* **WORK ORDER**: The listing below has to be output exactly as given, less its pictures.

Start of Block

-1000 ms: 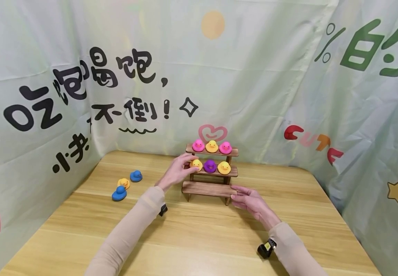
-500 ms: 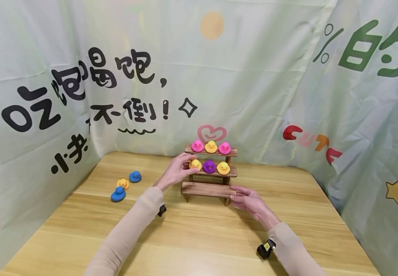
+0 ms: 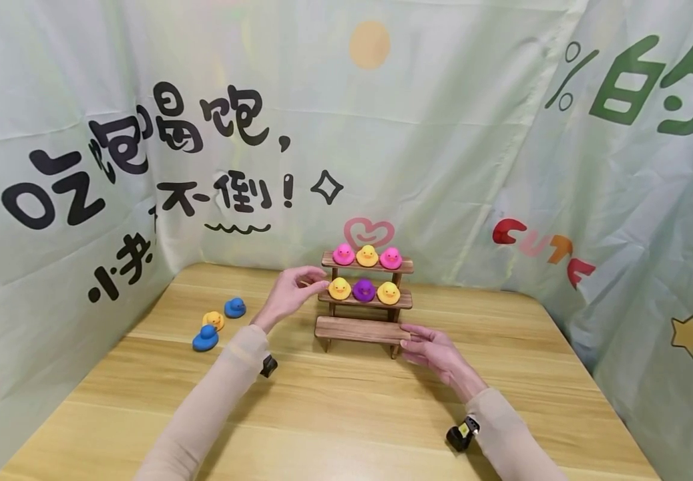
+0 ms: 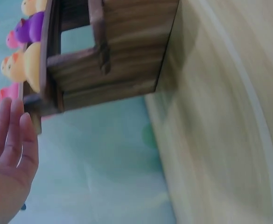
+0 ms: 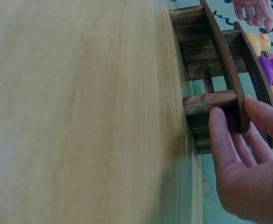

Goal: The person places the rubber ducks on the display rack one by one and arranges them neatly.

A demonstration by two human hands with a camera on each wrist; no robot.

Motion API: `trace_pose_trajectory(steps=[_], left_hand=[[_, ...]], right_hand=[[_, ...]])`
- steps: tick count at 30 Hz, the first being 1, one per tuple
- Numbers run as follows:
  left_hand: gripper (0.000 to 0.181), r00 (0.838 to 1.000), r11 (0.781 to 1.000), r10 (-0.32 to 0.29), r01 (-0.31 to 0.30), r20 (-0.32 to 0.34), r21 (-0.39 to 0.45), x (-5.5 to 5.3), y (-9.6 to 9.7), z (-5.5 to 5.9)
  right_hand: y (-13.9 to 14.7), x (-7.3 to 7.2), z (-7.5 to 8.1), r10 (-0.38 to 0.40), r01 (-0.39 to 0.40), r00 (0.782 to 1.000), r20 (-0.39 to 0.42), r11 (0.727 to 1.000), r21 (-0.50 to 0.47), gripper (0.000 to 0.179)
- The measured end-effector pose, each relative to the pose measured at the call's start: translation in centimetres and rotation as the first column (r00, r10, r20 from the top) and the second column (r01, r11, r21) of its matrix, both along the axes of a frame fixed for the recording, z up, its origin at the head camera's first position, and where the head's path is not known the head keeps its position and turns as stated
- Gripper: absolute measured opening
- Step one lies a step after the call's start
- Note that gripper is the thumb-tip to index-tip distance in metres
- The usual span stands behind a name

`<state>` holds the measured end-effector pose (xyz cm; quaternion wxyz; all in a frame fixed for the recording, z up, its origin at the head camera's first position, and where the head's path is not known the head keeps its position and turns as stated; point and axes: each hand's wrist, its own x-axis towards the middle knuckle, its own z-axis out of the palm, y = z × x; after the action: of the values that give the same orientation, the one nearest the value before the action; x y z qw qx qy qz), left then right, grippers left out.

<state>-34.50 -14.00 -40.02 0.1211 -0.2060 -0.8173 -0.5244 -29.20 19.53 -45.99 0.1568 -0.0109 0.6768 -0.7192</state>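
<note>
A three-tier wooden stand [image 3: 360, 329] is near the table's back. Pink, yellow and pink rubber ducks line its top tier; the middle tier bears a yellow duck [image 3: 339, 288], a purple duck [image 3: 364, 290] and another yellow duck [image 3: 388, 292]. Nothing lies on the bottom tier. My left hand [image 3: 289, 292] is just left of the middle tier, fingers extended and holding nothing; the left wrist view shows its fingers [image 4: 8, 135] apart from the ducks. With thumb and fingers, my right hand [image 3: 439, 353] grips the bottom tier's right end, also seen in the right wrist view.
On the table's left lie a blue duck [image 3: 235, 307], a yellow duck [image 3: 214, 321] and a second blue duck [image 3: 205, 338], the last two close together. Printed cloth [image 3: 442, 167] hangs right behind the wooden table [image 3: 346, 414] and along both sides.
My left hand has let go of the left yellow duck on the middle tier and drawn back to the left. My right hand has stayed at the bottom tier.
</note>
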Motion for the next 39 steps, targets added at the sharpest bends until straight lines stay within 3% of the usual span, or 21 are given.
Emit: trace_pose_trajectory(steps=[6,15,23,29,36,39], left_hand=[[0.030,0.999,1.000,0.001,0.000,0.034,-0.028,0.3,-2.1,0.4],[0.025,0.993,0.999,0.006,-0.001,0.117,-0.042,0.4,-5.4,0.0],[0.023,0.990,0.992,0.085,-0.073,0.112,-0.106,0.4,-8.2,-0.9],[0.024,0.985,0.986,0.119,-0.103,0.123,-0.132,1.0,-10.4,-1.7],[0.030,0.985,0.979,0.104,-0.078,0.134,-0.190,1.7,-13.2,-2.4],[0.032,0.980,0.977,0.111,-0.076,0.168,-0.198,2.3,-14.3,-2.5]], right_hand=[[0.1,0.0,0.0,-0.002,0.001,1.000,0.004,1.000,0.013,0.059],[0.0,0.0,0.0,0.011,-0.011,1.000,0.003,1.000,0.012,0.059],[0.1,0.0,0.0,0.019,-0.019,1.000,-0.009,1.000,0.009,0.060],[0.0,-0.1,-0.1,0.009,-0.009,1.000,0.004,1.000,0.009,0.059],[0.1,0.1,0.1,0.016,-0.016,1.000,0.008,1.000,-0.008,0.061],[0.1,0.1,0.1,0.017,-0.017,1.000,0.008,1.000,-0.011,0.061]])
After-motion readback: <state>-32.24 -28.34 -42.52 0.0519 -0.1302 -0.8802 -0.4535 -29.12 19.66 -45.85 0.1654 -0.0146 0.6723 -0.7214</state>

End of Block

* **RESPONSE BOX**:
-1000 ms: 
-500 ms: 
+0 ms: 
+0 ms: 
+0 ms: 

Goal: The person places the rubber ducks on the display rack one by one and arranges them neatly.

A demonstration by two human hands with a camera on each wrist; no robot.

Motion API: `trace_pose_trajectory(steps=[_], left_hand=[[_, ...]], right_hand=[[_, ...]])`
- steps: tick count at 30 Hz, the first being 1, one per tuple
- Numbers run as follows:
  left_hand: gripper (0.000 to 0.181), r00 (0.838 to 1.000), r11 (0.781 to 1.000), r10 (-0.32 to 0.29), r01 (-0.31 to 0.30), r20 (-0.32 to 0.34), r21 (-0.39 to 0.45), x (-5.5 to 5.3), y (-9.6 to 9.7), z (-5.5 to 5.9)
  right_hand: y (-13.9 to 14.7), x (-7.3 to 7.2), z (-7.5 to 8.1), r10 (-0.38 to 0.40), r01 (-0.39 to 0.40), r00 (0.782 to 1.000), r20 (-0.39 to 0.42), r11 (0.727 to 1.000), r21 (-0.50 to 0.47), gripper (0.000 to 0.179)
- The measured end-effector pose, each relative to the pose measured at the call's start: translation in centimetres and rotation as the first column (r00, r10, r20 from the top) and the second column (r01, r11, r21) of its matrix, both along the axes of a frame fixed for the recording, z up, its origin at the head camera's first position, and where the head's path is not known the head keeps its position and turns as stated
- Gripper: absolute measured opening
- Step one lies a step after the call's start
- Note that gripper is the thumb-tip to index-tip distance in metres
- The usual span stands behind a name

`<state>` holds the measured end-effector pose (xyz cm; quaternion wxyz; all in a frame fixed for the recording, z up, its origin at the head camera's first position, and where the head's path is not known the head keeps its position and turns as stated; point and axes: each hand's wrist, its own x-axis towards the middle knuckle, its own z-axis out of the palm, y = z × x; after the action: of the values that give the same orientation, the one nearest the value before the action; x y z qw qx qy qz), left then right, grippers left out.

<state>-34.50 -14.00 -40.02 0.1211 -0.2060 -0.8173 -0.5244 -29.20 19.53 -45.99 0.1568 -0.0109 0.6768 -0.7192</state>
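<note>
A three-tier wooden stand [image 3: 360, 329] is near the table's back. Pink, yellow and pink rubber ducks line its top tier; the middle tier bears a yellow duck [image 3: 339, 288], a purple duck [image 3: 364, 290] and another yellow duck [image 3: 388, 292]. Nothing lies on the bottom tier. My left hand [image 3: 289, 292] is just left of the middle tier, fingers extended and holding nothing; the left wrist view shows its fingers [image 4: 8, 135] apart from the ducks. With thumb and fingers, my right hand [image 3: 439, 353] grips the bottom tier's right end, also seen in the right wrist view.
On the table's left lie a blue duck [image 3: 235, 307], a yellow duck [image 3: 214, 321] and a second blue duck [image 3: 205, 338], the last two close together. Printed cloth [image 3: 442, 167] hangs right behind the wooden table [image 3: 346, 414] and along both sides.
My left hand has let go of the left yellow duck on the middle tier and drawn back to the left. My right hand has stayed at the bottom tier.
</note>
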Motion for the next 39 steps, targets added at the sharpest bends until straight lines stay within 3% of the usual span, or 21 are given.
Emit: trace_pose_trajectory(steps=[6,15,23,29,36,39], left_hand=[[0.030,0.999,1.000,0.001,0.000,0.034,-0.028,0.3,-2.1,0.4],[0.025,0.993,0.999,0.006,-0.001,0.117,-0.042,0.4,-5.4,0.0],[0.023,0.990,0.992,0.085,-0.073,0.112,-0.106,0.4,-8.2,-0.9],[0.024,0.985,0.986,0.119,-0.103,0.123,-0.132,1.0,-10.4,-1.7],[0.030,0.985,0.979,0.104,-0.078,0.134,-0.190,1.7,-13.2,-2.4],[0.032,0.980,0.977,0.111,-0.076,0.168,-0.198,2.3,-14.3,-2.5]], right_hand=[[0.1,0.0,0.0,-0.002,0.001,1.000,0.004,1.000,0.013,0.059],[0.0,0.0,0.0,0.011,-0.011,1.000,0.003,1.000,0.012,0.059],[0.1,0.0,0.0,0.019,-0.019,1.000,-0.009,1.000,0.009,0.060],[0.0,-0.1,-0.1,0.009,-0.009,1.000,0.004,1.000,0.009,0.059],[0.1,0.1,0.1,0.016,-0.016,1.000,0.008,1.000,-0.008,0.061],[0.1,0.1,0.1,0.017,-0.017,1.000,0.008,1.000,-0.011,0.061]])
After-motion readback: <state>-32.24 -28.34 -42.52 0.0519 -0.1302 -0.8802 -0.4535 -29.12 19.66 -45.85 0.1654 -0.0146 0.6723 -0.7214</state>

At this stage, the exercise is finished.